Exercise:
Make a word-for-word copy of the entries below from their first line through the line with "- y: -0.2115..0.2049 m", and add nothing.

Task input:
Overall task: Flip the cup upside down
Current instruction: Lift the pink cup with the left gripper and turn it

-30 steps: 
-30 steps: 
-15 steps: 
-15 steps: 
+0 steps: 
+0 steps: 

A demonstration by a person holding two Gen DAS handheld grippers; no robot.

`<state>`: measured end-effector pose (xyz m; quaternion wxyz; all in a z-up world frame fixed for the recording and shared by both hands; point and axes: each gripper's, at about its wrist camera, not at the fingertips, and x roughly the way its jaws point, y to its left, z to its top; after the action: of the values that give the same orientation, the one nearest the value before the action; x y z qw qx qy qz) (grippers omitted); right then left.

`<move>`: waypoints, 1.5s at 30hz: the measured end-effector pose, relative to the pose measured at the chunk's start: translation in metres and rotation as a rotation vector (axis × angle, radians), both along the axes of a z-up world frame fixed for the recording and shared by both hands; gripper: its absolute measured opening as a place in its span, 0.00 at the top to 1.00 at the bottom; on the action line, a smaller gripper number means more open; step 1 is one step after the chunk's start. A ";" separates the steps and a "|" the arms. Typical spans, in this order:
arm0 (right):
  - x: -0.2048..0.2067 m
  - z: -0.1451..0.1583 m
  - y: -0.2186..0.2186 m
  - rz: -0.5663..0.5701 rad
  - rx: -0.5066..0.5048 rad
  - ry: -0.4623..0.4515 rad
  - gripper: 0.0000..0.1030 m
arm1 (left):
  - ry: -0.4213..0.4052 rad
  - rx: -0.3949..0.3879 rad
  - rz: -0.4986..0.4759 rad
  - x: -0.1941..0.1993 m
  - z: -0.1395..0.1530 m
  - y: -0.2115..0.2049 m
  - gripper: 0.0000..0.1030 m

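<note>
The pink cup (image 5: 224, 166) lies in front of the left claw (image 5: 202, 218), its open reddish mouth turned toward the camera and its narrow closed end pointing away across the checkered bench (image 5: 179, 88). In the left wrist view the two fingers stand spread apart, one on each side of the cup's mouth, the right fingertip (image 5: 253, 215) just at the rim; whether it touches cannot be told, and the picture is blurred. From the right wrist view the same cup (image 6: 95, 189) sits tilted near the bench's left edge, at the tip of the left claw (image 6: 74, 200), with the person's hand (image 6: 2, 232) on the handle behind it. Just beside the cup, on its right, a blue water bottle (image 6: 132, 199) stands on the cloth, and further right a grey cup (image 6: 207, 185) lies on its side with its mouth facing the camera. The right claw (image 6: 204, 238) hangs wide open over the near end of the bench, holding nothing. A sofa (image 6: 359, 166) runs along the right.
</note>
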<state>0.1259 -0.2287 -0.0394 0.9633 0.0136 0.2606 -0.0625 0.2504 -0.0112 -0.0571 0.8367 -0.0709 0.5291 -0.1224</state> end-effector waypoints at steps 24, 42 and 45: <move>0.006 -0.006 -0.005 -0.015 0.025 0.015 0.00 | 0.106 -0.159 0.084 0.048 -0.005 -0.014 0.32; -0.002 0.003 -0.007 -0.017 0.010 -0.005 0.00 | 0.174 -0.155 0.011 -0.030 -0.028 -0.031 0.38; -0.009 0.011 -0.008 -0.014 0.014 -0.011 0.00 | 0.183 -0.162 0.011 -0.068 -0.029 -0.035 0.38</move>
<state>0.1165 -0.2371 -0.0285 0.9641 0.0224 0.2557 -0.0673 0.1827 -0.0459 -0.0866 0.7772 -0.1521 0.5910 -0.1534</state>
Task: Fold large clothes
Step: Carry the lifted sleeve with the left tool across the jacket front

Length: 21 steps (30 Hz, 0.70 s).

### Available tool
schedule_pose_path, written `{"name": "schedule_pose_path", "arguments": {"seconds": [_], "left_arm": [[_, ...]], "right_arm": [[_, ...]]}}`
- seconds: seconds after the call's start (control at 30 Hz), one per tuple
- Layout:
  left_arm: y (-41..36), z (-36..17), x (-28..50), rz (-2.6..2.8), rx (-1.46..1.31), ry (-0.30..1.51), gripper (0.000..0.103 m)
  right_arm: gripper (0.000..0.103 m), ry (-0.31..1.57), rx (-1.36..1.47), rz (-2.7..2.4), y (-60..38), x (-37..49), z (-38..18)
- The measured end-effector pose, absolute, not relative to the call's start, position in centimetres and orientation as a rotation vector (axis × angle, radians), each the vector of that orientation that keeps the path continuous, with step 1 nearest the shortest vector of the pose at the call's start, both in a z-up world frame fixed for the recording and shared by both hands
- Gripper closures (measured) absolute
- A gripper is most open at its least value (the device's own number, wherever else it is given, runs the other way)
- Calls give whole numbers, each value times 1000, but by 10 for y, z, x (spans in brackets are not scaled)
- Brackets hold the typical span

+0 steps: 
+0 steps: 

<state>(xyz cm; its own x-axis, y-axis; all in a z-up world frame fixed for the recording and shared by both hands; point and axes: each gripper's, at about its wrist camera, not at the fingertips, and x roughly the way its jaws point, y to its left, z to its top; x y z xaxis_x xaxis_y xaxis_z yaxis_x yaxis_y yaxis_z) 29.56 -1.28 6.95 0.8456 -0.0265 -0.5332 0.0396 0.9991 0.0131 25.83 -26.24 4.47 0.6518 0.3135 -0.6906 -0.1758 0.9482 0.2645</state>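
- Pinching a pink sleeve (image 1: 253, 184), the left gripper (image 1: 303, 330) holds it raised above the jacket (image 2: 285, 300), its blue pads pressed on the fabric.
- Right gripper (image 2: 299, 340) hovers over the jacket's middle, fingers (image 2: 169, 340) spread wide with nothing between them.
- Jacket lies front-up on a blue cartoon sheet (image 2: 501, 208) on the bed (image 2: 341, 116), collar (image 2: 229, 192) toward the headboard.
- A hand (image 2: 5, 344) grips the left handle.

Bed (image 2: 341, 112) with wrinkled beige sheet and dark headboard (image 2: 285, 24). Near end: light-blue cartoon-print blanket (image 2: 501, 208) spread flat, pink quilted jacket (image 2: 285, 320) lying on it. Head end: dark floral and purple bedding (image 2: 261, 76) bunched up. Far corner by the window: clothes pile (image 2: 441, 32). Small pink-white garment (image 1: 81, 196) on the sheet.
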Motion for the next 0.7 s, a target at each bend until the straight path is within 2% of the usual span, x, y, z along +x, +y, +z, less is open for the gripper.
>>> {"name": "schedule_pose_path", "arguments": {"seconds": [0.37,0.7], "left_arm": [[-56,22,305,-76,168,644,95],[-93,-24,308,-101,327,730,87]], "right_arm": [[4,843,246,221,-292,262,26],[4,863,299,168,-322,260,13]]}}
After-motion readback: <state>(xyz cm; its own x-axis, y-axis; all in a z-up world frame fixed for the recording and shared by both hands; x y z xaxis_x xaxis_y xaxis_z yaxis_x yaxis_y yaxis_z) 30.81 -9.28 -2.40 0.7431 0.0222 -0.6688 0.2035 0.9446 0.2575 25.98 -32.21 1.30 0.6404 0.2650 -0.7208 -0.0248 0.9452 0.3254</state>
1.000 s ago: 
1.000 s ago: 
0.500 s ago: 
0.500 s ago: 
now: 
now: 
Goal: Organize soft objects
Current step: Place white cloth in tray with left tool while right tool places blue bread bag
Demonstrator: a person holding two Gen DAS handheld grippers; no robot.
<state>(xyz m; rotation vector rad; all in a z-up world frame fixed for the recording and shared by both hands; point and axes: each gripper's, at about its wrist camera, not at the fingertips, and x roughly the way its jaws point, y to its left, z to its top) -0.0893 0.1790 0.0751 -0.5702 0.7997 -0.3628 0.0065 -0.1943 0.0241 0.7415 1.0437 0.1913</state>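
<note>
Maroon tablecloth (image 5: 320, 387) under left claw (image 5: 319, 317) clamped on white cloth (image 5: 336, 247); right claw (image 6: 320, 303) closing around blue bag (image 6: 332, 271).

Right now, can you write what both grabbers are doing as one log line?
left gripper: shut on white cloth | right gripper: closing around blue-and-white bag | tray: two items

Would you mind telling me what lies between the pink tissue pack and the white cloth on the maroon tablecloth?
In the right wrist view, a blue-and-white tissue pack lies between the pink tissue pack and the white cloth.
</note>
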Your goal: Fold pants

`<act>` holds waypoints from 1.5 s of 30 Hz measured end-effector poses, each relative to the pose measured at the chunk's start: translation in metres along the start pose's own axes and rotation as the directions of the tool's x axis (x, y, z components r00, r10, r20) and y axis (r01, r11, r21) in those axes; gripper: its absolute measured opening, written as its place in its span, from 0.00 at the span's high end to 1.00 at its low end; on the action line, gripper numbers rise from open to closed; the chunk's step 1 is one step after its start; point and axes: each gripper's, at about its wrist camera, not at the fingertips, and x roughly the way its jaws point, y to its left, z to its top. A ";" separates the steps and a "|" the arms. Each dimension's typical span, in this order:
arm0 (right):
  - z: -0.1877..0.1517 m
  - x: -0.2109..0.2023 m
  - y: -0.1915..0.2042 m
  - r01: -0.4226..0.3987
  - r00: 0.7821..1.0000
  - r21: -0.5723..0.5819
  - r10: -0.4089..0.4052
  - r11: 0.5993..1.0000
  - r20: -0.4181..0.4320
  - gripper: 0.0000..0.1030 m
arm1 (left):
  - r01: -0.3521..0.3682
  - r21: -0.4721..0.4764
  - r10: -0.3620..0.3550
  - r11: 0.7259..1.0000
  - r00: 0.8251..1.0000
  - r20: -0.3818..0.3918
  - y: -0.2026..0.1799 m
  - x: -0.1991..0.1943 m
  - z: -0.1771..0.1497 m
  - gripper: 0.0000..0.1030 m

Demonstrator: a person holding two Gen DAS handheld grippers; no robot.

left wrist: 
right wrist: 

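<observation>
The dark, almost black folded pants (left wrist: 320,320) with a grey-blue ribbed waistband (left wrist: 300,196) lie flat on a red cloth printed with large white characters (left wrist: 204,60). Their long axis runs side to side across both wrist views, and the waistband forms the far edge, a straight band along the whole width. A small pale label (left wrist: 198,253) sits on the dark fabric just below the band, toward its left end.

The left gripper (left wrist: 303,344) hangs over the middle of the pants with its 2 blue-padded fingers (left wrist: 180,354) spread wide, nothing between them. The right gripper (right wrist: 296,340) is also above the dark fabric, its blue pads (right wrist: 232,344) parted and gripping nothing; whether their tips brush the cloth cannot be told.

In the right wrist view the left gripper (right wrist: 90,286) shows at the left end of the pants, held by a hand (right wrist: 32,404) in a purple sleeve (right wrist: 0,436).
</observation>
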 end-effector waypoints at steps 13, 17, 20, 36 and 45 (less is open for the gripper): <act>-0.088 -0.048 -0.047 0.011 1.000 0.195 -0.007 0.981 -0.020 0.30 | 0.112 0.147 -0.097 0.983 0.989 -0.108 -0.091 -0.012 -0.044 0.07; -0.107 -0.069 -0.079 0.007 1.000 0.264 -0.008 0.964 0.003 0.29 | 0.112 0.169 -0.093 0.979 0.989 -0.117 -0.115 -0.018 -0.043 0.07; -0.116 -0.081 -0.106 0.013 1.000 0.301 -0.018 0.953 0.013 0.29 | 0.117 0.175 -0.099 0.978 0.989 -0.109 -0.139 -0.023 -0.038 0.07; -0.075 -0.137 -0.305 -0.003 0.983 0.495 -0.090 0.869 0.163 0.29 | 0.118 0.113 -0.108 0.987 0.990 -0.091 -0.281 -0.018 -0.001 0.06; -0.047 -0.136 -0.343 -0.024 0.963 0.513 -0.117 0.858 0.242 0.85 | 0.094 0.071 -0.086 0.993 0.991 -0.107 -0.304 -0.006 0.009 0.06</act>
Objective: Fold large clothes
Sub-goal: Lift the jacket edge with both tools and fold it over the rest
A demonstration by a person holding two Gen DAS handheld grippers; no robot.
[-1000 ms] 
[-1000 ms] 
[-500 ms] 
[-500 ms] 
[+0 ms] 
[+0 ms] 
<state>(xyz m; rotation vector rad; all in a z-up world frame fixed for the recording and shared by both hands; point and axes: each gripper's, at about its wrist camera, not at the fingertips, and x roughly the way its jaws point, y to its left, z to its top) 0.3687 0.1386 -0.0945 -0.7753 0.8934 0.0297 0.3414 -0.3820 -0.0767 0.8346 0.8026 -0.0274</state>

Response box:
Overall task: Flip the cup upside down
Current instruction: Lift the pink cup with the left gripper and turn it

-30 steps: 
-30 steps: 
-15 steps: 
-15 steps: 
+0 steps: 
+0 steps: 

A demonstration by a person holding two Gen DAS handheld grippers; no robot.

`<state>`: measured end-effector pose (xyz m; quaternion wxyz; all in a z-up world frame fixed for the recording and shared by both hands; point and axes: each gripper's, at about its wrist camera, not at the fingertips, and x roughly the way its jaws point, y to its left, z to its top; after the action: of the values that give the same orientation, the one nearest the value before the action; x y z qw qx qy qz) (grippers omitted); right then left.

`<move>`: waypoints, 1.5s at 30hz: the measured end-effector pose, relative to the pose measured at the chunk's start: translation in metres and rotation as a rotation vector (axis × angle, radians), both along the axes of a z-up world frame fixed for the recording and shared by both hands; gripper: its absolute measured opening as a place in its span, 0.00 at the top to 1.00 at the bottom; on the action line, a smaller gripper number means more open; step 1 is one step after the chunk's start. A ";" separates the steps and a "|" the arms. Typical spans, in this order:
arm0 (right):
  - x: -0.2048..0.2067 m
  - z: -0.1451..0.1583 m
  - y: -0.2186..0.2186 m
  - rz: -0.5663..0.5701 rad
  - rx: -0.5066..0.5048 rad
  - ry: -0.4623..0.4515 rad
  - gripper: 0.0000..0.1030 m
arm1 (left):
  - ry: -0.4213..0.4052 rad
  - rx: -0.3949..0.3879 rad
  - rz: -0.4986..0.4759 rad
  - x: -0.1941..0.1993 m
  - z: -0.1395..0.1530 m
  - y: -0.2115..0.2049 m

This concludes the output for the exercise.